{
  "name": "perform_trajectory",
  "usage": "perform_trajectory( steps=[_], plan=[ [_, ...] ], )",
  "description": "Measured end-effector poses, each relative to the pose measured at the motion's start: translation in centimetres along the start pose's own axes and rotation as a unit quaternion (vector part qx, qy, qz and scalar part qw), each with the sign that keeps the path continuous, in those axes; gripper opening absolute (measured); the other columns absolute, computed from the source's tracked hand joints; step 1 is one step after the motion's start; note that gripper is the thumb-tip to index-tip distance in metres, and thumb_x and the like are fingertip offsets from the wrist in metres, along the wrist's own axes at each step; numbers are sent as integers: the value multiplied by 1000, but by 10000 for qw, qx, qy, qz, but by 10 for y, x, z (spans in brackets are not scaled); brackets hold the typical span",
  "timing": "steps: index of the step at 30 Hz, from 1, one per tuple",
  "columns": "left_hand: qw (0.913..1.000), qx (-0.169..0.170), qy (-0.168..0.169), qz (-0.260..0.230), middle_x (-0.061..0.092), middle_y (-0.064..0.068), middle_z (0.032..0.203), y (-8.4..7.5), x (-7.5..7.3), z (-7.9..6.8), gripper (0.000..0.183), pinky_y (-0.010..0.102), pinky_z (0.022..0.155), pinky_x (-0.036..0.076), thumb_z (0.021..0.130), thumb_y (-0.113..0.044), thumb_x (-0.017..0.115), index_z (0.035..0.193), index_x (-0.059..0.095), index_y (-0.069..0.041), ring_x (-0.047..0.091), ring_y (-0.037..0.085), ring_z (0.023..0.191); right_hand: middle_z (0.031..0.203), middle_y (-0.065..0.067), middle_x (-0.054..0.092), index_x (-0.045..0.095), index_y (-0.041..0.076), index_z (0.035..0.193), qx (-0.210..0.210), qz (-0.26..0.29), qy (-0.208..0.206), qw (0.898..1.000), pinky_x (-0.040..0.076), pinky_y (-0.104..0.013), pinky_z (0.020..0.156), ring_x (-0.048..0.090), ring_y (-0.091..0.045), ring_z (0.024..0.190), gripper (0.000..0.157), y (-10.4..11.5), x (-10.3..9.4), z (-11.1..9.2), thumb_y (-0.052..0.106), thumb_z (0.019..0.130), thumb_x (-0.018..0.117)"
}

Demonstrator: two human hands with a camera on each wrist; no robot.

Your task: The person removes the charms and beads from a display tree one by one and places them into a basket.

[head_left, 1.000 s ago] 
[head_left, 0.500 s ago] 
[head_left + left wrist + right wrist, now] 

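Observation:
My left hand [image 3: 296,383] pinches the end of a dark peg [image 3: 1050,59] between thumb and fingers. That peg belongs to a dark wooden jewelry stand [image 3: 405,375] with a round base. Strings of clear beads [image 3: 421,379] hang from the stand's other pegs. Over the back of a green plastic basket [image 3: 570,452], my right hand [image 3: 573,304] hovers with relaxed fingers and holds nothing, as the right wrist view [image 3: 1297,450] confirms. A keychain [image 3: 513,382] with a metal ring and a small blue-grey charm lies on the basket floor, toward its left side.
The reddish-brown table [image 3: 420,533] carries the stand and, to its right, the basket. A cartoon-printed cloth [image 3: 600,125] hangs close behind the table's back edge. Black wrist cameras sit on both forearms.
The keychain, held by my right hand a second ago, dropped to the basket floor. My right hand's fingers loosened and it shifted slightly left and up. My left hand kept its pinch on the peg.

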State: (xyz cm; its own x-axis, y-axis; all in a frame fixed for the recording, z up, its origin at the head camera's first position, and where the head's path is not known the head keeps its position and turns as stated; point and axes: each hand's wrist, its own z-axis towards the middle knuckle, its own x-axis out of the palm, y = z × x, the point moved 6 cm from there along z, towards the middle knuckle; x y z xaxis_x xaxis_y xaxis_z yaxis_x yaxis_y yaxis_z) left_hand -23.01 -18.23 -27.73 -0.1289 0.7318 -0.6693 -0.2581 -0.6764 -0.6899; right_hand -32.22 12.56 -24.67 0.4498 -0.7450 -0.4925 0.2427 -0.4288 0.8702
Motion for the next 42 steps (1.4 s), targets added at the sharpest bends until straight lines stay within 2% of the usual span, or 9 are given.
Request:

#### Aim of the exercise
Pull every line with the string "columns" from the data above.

#### Response below
  "description": "Measured end-effector poses, each relative to the pose measured at the motion's start: translation in centimetres along the start pose's own axes and rotation as a unit quaternion (vector part qx, qy, qz and scalar part qw), each with the sign that keeps the path continuous, in those axes; gripper opening absolute (measured); the other columns absolute, computed from the source's tracked hand joints; step 1 is one step after the motion's start; note that gripper is the thumb-tip to index-tip distance in metres, and thumb_x and the like are fingertip offsets from the wrist in metres, along the wrist's own axes at each step; numbers are sent as integers: the value multiplied by 1000, but by 10000 for qw, qx, qy, qz, but by 10 for y, x, z (spans in brackets are not scaled); brackets hold the typical span",
  "columns": "left_hand: qw (0.913..1.000), qx (-0.169..0.170), qy (-0.168..0.169), qz (-0.260..0.230), middle_x (-0.061..0.092), middle_y (-0.064..0.068), middle_z (0.032..0.203), y (-8.4..7.5), x (-7.5..7.3), z (-7.9..6.8), gripper (0.000..0.183), pinky_y (-0.010..0.102), pinky_z (0.022..0.155), pinky_x (-0.036..0.076), thumb_z (0.021..0.130), thumb_y (-0.113..0.044), thumb_x (-0.017..0.115), index_z (0.035..0.193), index_x (-0.059..0.095), index_y (-0.069..0.041), ring_x (-0.047..0.091), ring_y (-0.037..0.085), ring_z (0.023..0.191); right_hand: middle_z (0.031..0.203), middle_y (-0.065..0.067), middle_x (-0.054..0.092), index_x (-0.045..0.095), index_y (-0.041..0.076), index_z (0.035..0.193), qx (-0.210..0.210), qz (-0.26..0.29), qy (-0.208..0.206), qw (0.898..1.000), pinky_x (-0.040..0.076), pinky_y (-0.104..0.013), pinky_z (0.020..0.156), ring_x (-0.048..0.090), ring_y (-0.091..0.045), ring_z (0.024..0.190), gripper (0.000..0.157), y (-10.4..11.5), x (-10.3..9.4), z (-11.1..9.2), thumb_y (-0.052..0.106), thumb_z (0.019..0.130), thumb_x (-0.018..0.117)"

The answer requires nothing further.